I didn’t know if I should have a party to celebrate my upcoming 40th birthday as at this age I find myself wondering if I should be sad at the fact I am getting older and am no longer in my 20’s and feeling like I am invincible. I have accomplished a lot, even though it feels like it has passed in the blink of an eye. It was the voices of my friends in my head encouraging me to have a party and the queries from my husband asking me if people turning 40 celebrate their birthdays.
It was not long after this I found myself using Facebook to send out the invitations to my 40th birthday party. Right now I never knew how glad I would feel that I decided to celebrate such a wonderful achievement with my friends. For some people in the world they never even get to see such an age.

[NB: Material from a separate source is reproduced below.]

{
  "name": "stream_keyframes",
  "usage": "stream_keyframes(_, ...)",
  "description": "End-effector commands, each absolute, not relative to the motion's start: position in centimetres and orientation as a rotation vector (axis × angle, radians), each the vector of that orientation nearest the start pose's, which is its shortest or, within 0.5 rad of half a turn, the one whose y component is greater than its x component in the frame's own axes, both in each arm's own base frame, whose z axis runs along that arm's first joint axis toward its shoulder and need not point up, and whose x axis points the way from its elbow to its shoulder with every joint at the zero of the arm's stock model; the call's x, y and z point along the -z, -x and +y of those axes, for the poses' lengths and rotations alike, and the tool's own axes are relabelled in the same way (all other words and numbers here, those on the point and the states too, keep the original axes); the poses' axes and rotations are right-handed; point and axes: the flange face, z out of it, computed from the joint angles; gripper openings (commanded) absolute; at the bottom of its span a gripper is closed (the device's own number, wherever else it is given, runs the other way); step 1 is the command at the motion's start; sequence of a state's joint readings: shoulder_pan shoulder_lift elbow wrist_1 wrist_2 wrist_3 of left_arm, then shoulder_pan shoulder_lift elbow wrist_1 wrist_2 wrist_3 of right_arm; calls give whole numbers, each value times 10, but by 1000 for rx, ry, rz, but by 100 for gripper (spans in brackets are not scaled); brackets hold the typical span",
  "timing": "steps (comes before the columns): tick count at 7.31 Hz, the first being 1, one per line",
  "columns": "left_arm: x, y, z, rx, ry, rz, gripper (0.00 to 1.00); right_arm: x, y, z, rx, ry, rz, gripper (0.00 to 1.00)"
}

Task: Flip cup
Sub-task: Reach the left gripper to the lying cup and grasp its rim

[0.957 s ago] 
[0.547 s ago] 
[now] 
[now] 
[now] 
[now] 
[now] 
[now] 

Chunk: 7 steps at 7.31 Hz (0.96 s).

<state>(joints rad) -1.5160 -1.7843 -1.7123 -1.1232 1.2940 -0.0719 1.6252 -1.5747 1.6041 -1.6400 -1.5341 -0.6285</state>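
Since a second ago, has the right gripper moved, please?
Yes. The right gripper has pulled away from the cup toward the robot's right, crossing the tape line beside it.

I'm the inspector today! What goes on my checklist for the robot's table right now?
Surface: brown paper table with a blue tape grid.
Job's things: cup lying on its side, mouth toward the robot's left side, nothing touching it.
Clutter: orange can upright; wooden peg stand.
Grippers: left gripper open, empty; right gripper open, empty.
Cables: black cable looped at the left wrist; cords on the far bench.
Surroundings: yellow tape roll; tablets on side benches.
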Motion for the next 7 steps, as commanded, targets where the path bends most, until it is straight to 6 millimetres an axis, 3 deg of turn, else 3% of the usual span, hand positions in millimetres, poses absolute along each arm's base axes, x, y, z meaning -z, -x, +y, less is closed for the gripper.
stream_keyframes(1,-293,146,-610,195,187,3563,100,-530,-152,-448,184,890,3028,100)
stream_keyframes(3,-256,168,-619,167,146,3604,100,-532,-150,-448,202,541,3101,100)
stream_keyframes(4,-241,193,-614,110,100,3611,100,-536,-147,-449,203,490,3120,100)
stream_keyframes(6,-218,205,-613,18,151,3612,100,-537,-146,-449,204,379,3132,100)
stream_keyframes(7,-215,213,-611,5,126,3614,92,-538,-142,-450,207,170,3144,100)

It was only a couple of weeks after my birthday party that I finally remembered to ask my doctor about a mole on my arm. It had suddenly become so irritable and annoying as it would get caught on my clothes and sometimes bleed and cause me pain. I had previously enquired about it 2 years ago to a different doctor who was of the opinion it was ok. Already back then though, I had noticed it growing and changing.
This current and new doctor of mine gave me a referral to book me into a skin clinic to have it looked at and hopefully removed. I booked myself in and to my surprise I was given an appointment in a couple of days, not like two weeks waiting time that you often expect from a specialists clinic.
It was not like one of the nicest places to walk into, yes the staff were friendly and nice but it was the huge signs on the wall declaring that they are a skin cancer clinic, which pretty much scared the crap out of me. I can barely remember my thoughts when walking in there because they were completely somewhere else by the time I walked out of there. After waiting a while and seeing doctors and patients move from one room to another very discreetly, I was called in.
He was a lovely doctor and got straight down to checking out the mole I was concerned about. He used his special microscopic camera to take a close up picture of the ugly looking suspect. I heard a bit of a concerning ‘hmmmm’ and I turned to look at the blown up picture on his computer screen. ‘That looks pretty gross to me’, I exclaimed. Feeling quite disgusted by what was protruding from my arm.
He looked quite concerned and told me he thought it looked quite suspect. I noticed he seemed a bit panicked and there was an urgency in his voice, all I could think was at least act a little calmer so I don’t worry about it. I would not be leaving the clinic until it had been removed that day. So I waited patiently for the other doctor on site to fit me in to have it cut out. I was relieved to finally be having it removed but I was also left with the worry of waiting for test results on the removed lesion.
I had to wait a whole week for the results and I kept telling myself that the results would come back fine as I have previously had a mole removed from my back when I was very young and it was nothing.
But when I rang that morning and waited for the doctors return call, I felt like I had been hit in the face with a brick. ‘The results are as I suspected, it is a melanoma’. ‘I want you to come to see me today!’ He demanded. I didn’t know what to say or how to respond. Even though he was fully booked he fit me in to see him at the end of the day.
He explained to me in great detail the results and what would happen next. I would be needing more skin around the area removed and possibly a lymph node removed as a preventative measure. Hopefully removing any melanoma if it had spread.
So my next visit was to the Melanoma clinic at the Alfred hospital, only a few days later where I found out in even more detail about my particular Melanoma. I spoke to several medical professionals and I must have asked a hundred questions. I found out a lot of information, had blood tests and was booked into hospital for my operation.
It was all very daunting and somewhat scary. I believe it is more the unknown that frightens the most. I had a pre op. scan to find the lymph node which would be removed and I was first operation in the morning. I hardly slept during the night just waiting for it to be over and done with. It amazes me how one second you know your breathing in gas from a mask and thinking I don’t even feel sleepy and then the next second the nurses are waking you up saying its all done. All I could feel was relief, I so glad it was over! And I didn’t remember or feel a thing.
So today I sit here writing this with my left hand as it was just a few days ago that I had the surgery completed on my right arm. Tomorrow I will go to the plastics outpatient clinic to have my wounds looked at and redressed. Also after that will be my visit to the Melanoma clinic where I will find out the results from my biopsy.
I am trying to remain positive and am hopeful of some relieving news. This is certainly not how I expected to be spending my 40th year. Though by now maybe I should be used to it, having spent most of my life feeling unwell as a thyroid sufferer.